SAN FRANCISCO (BCN) - San Francisco Mayor Ed Lee announced Tuesday the launch of a large vehicle training program that will educate truck drivers on how to safely traverse the city's streets as part of its Vision Zero strategy aiming to eliminate all traffic deaths in San Francisco by 2024.
Lee said city agencies and community advocates are coming together because "we need a continued, sustained, very serious education program" to ensure that large vehicles traveling in San Francisco are aware of pedestrians and bicyclists.
Lee said that while the urban driving education program will be required for city workers and contractors who drive trucks, it will also be offered to all truck drivers who enter San Francisco via the California Trucking Association, as well as via privately operated commuter shuttles and companies such as FedEx and UPS.
Lee said with so much construction and economic activity in San Francisco, more trucks are entering and exiting the city, making it increasingly important that the city remains safe for pedestrians and bicyclists. "The level of safety has to be at the highest level," Lee said.
John Knox White, a San Francisco Municipal Transportation Agency transportation planner who focuses on sustainable streets and is helping set the curriculum for the training, said interviews with both truck drivers and bicyclists made it clear that "there's a lot of confusion" about bike lanes and who has the right of way.
Knox White said the SFMTA expects to release an instructional video by the end of April that will be used in the training program.
The video will use footage of intersections in San Francisco to show drivers how they should travel on the city's unique streets to ensure bicyclist and pedestrian safety.
Ed Reiskin, director of transportation for the SFMTA, said all workers who operate city vehicles or who are engaged in contracts with the city will be required to go through the training program.
The program will run for at least the next two years in order to get the city on track to eliminate traffic fatalities by 2024.

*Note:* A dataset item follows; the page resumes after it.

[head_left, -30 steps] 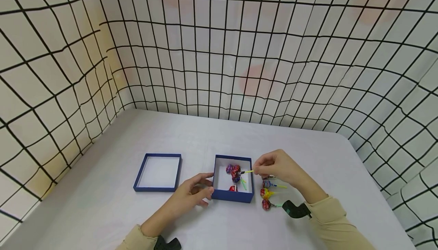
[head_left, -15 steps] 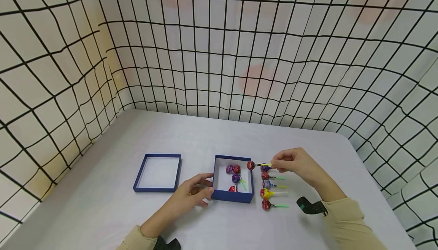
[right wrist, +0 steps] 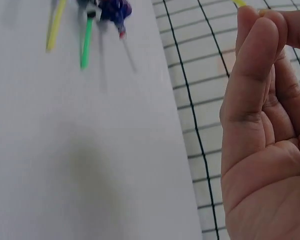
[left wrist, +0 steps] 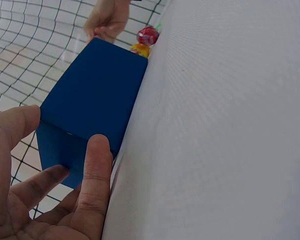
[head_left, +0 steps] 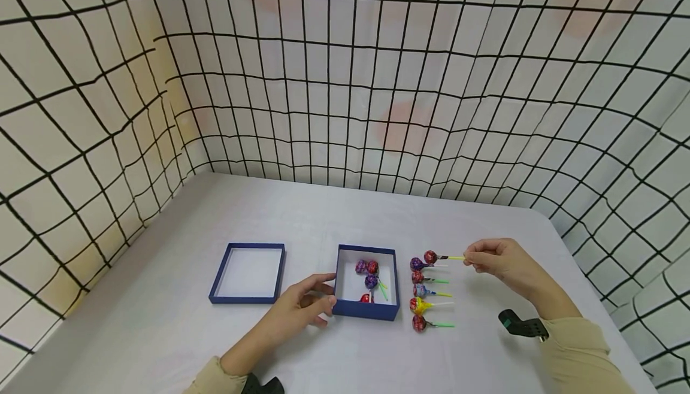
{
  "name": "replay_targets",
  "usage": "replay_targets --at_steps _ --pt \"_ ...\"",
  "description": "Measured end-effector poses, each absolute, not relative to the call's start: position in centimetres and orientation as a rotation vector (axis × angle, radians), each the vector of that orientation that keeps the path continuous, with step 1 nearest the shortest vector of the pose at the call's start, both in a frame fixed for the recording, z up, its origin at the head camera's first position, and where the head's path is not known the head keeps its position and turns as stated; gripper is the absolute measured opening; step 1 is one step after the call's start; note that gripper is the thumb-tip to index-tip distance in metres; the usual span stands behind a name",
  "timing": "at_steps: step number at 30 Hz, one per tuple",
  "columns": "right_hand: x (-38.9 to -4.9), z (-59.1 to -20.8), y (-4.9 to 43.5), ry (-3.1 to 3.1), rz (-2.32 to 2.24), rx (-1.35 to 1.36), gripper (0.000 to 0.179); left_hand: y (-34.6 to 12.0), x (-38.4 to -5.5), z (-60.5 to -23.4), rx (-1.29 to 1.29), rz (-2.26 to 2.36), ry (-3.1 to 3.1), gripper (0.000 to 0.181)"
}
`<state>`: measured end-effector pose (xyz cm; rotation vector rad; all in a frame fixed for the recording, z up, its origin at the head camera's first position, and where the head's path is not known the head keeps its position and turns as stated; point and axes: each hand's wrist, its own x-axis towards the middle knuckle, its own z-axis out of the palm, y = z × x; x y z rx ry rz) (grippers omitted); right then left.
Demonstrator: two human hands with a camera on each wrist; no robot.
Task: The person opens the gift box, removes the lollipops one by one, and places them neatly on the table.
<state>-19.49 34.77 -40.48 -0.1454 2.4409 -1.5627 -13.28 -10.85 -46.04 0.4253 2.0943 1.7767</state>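
My right hand pinches the yellow stick of a red-wrapped lollipop, between thumb and fingertips. That lollipop lies level at the far end of a column of lollipops, next to a purple one. In the right wrist view only a bit of yellow stick shows past the fingertips. My left hand touches the near left corner of a blue box, its fingers extended and spread against the walls. Inside the box lie several red and purple lollipops. The blue box wall fills the left wrist view's middle.
A blue-rimmed lid lies inside up, left of the box. The column right of the box also holds a yellow lollipop and a red one nearest me. A black grid on white cloth walls the table.
My right hand has lifted the red lollipop out of the box and carried it right to the far end of the column. The left hand has stayed at the box.
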Motion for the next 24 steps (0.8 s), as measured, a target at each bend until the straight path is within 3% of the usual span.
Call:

Reiskin said every year people die in San Francisco just trying to make their way across town and that their deaths are 100 percent preventable.
San Francisco Supervisor Jane Kim, who represents District 6, which includes the South of Market and Tenderloin neighborhoods, said she has attended many funerals in her district and has spoken with many families who have lost loved ones to traffic collisions.
"Everything the city can do to ensure that we're keeping one more son, one more brother, daughter or sister alive to be loved by their loved ones is a huge achievement for the city," Kim said.
Kim said there is a disproportionate number of traffic fatalities resulting from collisions with large vehicles and that the training program acknowledges that growing a neighborhood does not have to come at the cost of pedestrian and bicyclist safety.
Nicole Schneider, the executive director of Walk SF, a pedestrian advocacy group, said Vision Zero is changing not only the physical landscape of the city, but its culture as well.
Schneider said that as the city redesigns its streets, it's important that the city works together to "make sure every street that we touch becomes a safe street and not just a safer street, because a safer street leaves room for where human error might result in death or serious injury."